Ketua Kelompok Kajian Interdependensi dan Penguatan Komunitas Lokal Fakultas Psikologi Universitas Airlangga Cholichul Hadi mengatakan, Permenperin 3/ 2021 sama sekali tidak mencerminkan esensi utama dari peraturan tersebut. Dimana aturan tersebut diterbitkan sebagai jaminan ketersediaan bahan baku industri gula dalam rangka pemenuhan kebutuhan gula nasional.
Namun pada kenyataannya, peraturan tersebut justru mematikan industri pengguna karena tidak memperoleh jaminan pasokan gula rafinasi sebagaimana yang terjadi sebelumnya. Dimana industri mamin di Jawa Timur sudah lama mendapat jaminan pasokan gula rafinasi dari perusahaan industri yang lokasinya berada di Jawa Timur.
Terbitnya Permenperin 3/ 2021, kata dia, mengakibatkan perusahaan industri tersebut tidak dapat memasok gula rafinasi karena semua izin usahanya terbit sesudah 25 Mei 2010. Sementara itu, jika industri mamin Jawa Timur harus mengupayakan pasokan gula rafinasi dari luar Jawa Timur, biaya operasionalnya akan membengkak.
"Selain itu waktu yang dibutuhkan untuk supplynya lebih lama dan tidak kompetitif,” kata dia.
Ketua Forum Lintas Asosiasi Indistri Pengguna Gula Rafinasi, Dwiatmoko Setiono menambahkan, Permenperin 3/ 2021 memaksa industri pengguna gula rafinasi hanya berhubungan dengan segelintir pelaku usaha. Yakni usaha yang izin usahanya terbit sebelum 25 Mei 2010 dalam hal pasokan gula rafinasi.

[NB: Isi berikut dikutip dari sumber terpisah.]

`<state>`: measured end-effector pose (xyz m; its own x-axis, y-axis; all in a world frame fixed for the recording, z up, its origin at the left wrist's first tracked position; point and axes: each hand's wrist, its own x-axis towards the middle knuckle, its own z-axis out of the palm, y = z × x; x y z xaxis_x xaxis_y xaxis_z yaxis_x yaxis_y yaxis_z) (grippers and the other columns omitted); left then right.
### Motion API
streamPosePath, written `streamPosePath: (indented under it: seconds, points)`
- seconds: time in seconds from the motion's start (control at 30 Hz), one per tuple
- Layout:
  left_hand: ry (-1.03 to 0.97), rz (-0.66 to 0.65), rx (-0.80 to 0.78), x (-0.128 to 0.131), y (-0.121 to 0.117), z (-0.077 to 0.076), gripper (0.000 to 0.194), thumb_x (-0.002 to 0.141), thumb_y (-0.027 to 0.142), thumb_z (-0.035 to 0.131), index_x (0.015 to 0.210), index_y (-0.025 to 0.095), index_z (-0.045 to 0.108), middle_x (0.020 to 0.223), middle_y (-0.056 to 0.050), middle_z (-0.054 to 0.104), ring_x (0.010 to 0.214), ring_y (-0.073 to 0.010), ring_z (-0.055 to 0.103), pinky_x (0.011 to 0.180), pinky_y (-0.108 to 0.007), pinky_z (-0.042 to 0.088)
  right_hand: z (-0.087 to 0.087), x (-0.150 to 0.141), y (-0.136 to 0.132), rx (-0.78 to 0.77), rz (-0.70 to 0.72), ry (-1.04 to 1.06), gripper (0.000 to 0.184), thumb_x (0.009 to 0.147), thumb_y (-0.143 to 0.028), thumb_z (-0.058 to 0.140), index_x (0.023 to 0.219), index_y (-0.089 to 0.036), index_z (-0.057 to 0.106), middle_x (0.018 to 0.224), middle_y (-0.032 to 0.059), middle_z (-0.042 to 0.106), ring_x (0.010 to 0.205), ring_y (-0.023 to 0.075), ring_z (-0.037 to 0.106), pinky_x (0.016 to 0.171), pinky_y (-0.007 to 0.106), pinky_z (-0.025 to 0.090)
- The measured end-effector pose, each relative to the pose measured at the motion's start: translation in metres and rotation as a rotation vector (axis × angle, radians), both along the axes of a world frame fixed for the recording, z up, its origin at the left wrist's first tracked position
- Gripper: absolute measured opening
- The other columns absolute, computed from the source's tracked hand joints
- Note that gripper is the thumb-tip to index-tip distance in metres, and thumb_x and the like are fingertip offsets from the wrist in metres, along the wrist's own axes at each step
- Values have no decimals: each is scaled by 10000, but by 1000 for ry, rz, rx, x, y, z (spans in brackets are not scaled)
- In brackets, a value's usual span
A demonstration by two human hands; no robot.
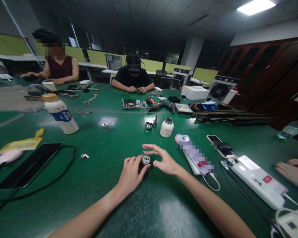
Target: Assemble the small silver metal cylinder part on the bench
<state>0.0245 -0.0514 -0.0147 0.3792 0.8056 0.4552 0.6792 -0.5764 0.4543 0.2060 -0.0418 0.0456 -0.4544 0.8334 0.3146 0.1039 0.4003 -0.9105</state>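
Observation:
A small dark cylinder with a silver round top [146, 161] stands on the green table [114, 185] in front of me. My left hand [130, 173] is curled round it from the left, fingers closed on its side. Just right of the cylinder is my right hand [162, 159], thumb and bent fingers close to the silver top and the upper fingers stretched out above it; whether it touches is unclear. A white open jar [167, 128] and a bunch of keys [149, 125] lie further back.
A milk bottle [61, 114] stands at left, with a black tablet and cable [29, 167] nearer me. Phones and a white power strip [255, 181] lie at right beside another person's hand [291, 172]. Two people sit across the table, with a circuit board [134, 104] and a drill [161, 106].

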Motion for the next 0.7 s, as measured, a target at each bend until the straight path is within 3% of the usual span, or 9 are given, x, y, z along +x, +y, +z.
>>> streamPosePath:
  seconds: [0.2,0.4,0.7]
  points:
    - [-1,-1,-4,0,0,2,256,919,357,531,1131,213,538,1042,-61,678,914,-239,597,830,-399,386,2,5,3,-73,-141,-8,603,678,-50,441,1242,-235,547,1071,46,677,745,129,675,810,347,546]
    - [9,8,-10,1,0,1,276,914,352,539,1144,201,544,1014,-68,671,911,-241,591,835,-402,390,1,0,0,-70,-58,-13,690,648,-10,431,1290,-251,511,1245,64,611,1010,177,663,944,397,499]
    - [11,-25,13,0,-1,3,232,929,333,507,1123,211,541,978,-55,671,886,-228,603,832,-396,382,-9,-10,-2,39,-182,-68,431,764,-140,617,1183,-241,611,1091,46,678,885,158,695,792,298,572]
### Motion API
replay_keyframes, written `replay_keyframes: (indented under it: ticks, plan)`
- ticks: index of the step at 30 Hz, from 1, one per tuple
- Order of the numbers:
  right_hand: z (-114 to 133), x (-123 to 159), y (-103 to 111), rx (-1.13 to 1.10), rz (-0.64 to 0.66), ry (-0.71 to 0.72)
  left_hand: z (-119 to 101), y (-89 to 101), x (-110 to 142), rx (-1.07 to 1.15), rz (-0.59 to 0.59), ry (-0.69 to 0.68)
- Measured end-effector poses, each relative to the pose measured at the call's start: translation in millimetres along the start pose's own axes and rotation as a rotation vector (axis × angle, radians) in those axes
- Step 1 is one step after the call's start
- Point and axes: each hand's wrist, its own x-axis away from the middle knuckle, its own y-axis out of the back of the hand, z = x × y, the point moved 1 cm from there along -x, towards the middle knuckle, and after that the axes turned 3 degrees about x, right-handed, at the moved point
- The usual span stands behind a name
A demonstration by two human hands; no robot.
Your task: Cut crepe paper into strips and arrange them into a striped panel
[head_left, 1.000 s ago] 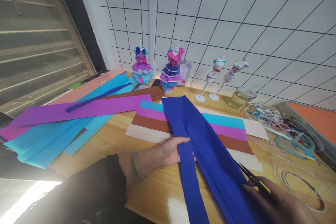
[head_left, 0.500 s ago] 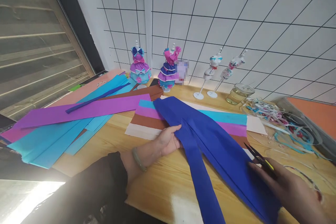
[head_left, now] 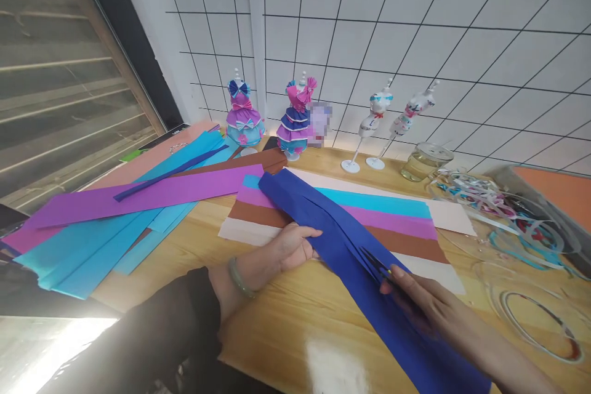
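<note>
A long piece of blue crepe paper (head_left: pixel 318 212) stretches from the middle of the table toward the lower right, with a lengthwise slit in it. My left hand (head_left: pixel 294 247) pinches its near edge between thumb and fingers. In my right hand (head_left: pixel 422 298) is a pair of dark scissors (head_left: pixel 375 263) with a bit of yellow at the handle. The blades lie along the slit in the blue paper; how far apart they are is hard to tell. Under the paper lie side-by-side strips: turquoise (head_left: pixel 369 199), purple (head_left: pixel 397 222), brown (head_left: pixel 415 243) and white.
Purple (head_left: pixel 152 200) and turquoise (head_left: pixel 106 240) paper strips overlap on the left. Two small dressed mannequins (head_left: pixel 244 114) and two barer ones (head_left: pixel 372 117) stand along the back. A glass of yellowish liquid (head_left: pixel 422 163) and tangled ribbons (head_left: pixel 508 206) are at the right, beside a grey bin.
My right hand has moved left and inward, bringing the scissors from beyond the blue paper's right edge onto its slit. The separated blue strip has swung right, against the wider part.
</note>
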Motion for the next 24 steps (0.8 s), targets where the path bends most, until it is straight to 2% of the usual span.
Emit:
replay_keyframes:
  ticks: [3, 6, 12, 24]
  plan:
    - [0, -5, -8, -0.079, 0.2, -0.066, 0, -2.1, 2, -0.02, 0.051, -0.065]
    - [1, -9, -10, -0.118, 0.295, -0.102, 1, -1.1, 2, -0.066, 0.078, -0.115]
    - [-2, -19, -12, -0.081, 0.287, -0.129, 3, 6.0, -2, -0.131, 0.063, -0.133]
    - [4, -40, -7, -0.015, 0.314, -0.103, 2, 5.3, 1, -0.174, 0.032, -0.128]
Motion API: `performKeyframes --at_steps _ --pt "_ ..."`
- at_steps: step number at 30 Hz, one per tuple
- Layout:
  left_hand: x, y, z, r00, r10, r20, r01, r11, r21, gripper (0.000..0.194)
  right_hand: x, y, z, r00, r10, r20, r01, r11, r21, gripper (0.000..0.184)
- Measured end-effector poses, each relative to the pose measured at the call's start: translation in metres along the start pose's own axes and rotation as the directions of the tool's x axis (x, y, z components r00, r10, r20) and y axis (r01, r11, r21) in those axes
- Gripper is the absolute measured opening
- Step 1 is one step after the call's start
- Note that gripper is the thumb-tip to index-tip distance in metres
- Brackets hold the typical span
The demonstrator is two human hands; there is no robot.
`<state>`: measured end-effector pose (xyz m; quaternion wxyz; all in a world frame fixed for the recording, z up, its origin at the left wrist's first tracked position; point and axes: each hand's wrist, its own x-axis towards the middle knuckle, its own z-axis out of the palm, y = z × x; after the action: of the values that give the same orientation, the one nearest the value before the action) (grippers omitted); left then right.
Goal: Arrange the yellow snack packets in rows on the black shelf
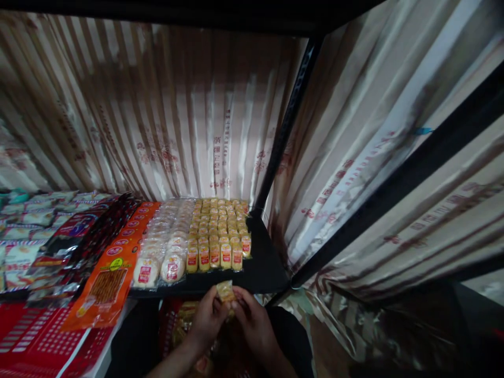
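Both of my hands are raised in front of the shelf edge, with a small yellow wrapped snack [225, 291] between them. The fingers of my left hand [210, 316] are closed on its left side. My right hand [253, 320] pinches it from the right. Just beyond, rows of matching yellow snack packets [214, 254] stand on the black shelf [262, 275]. Below my hands, more yellow packets [183, 320] lie in a dim red container, partly hidden by my forearms.
Left of the yellow rows are round white crackers in clear wrappers [172, 268], orange snack bags [108, 289] and dark red packets [94, 226]. A red basket [39, 331] sits at the lower left. Black shelf posts [289, 115] and pleated curtains [197, 115] enclose the back and right.
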<state>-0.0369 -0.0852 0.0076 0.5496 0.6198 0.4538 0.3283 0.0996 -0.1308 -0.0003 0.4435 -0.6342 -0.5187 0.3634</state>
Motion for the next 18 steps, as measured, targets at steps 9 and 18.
performKeyframes --at_steps 9,18 --pt "0.068 0.046 0.029 0.995 0.056 0.078 -0.049 0.995 -0.083 0.017 0.048 -0.005 -0.031 0.974 -0.021 -0.224 0.073 0.971 0.229 0.046" --pt "0.126 0.067 0.054 0.988 0.152 -0.019 -0.150 0.987 0.065 0.036 0.100 -0.005 -0.064 0.906 -0.065 -0.419 0.157 0.969 0.189 0.042"
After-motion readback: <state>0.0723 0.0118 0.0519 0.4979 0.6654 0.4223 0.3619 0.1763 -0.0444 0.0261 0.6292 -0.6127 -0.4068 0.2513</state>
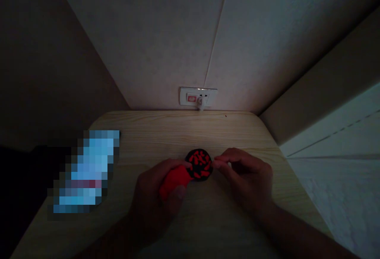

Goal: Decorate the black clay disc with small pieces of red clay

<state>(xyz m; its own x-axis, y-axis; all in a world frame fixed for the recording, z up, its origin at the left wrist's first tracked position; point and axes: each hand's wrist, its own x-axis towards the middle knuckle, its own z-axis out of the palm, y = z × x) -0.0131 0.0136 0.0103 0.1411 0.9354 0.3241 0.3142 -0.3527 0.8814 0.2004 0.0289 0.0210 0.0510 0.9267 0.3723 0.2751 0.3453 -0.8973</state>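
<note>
My left hand (154, 191) is closed around a red lump (175, 181) that looks like modelling clay. Its fingertips reach the left rim of a round black disc (194, 174), which has several small red pieces (196, 157) scattered over its face. At the disc's right edge, my right hand (247, 176) has thumb and forefinger pinched together. A small bit of red shows by those fingertips, but the dim light hides whether they grip it or the rim.
The hands work over a light wooden tabletop (154, 128). A bright, pixelated screen-like object (92, 164) lies at the left. Beyond the back edge, a wall socket (192, 97) holds a plug (201, 103). A pale panel (329, 84) rises at the right.
</note>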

Padahal, industri mamin di Jawa Timur selama ini sudah mendapat pasokan gula rafinasi dengan spesifikasi khusus dari perusahaan industri yang izin usahanya terbit sesudah 25 Mei 2010. Hal tersebut mengganjal karena pada peraturan sebelumnya tidak ada ketentuan terkait impor gula dan pasokan gula rafinasi berdasarkan izin usaha yang terbit sebelum atau sesudah 25 Mei 2010.
“Permenperin ini selayaknya dicabut karena tidak menjamin persaingan usaha yang sehat kepada semua industri. Malah menyebabkan kerugian pada industri pengguna karena kesulitan pasokan gula rafinasi dan membengkaknya biaya operasional," kata dia.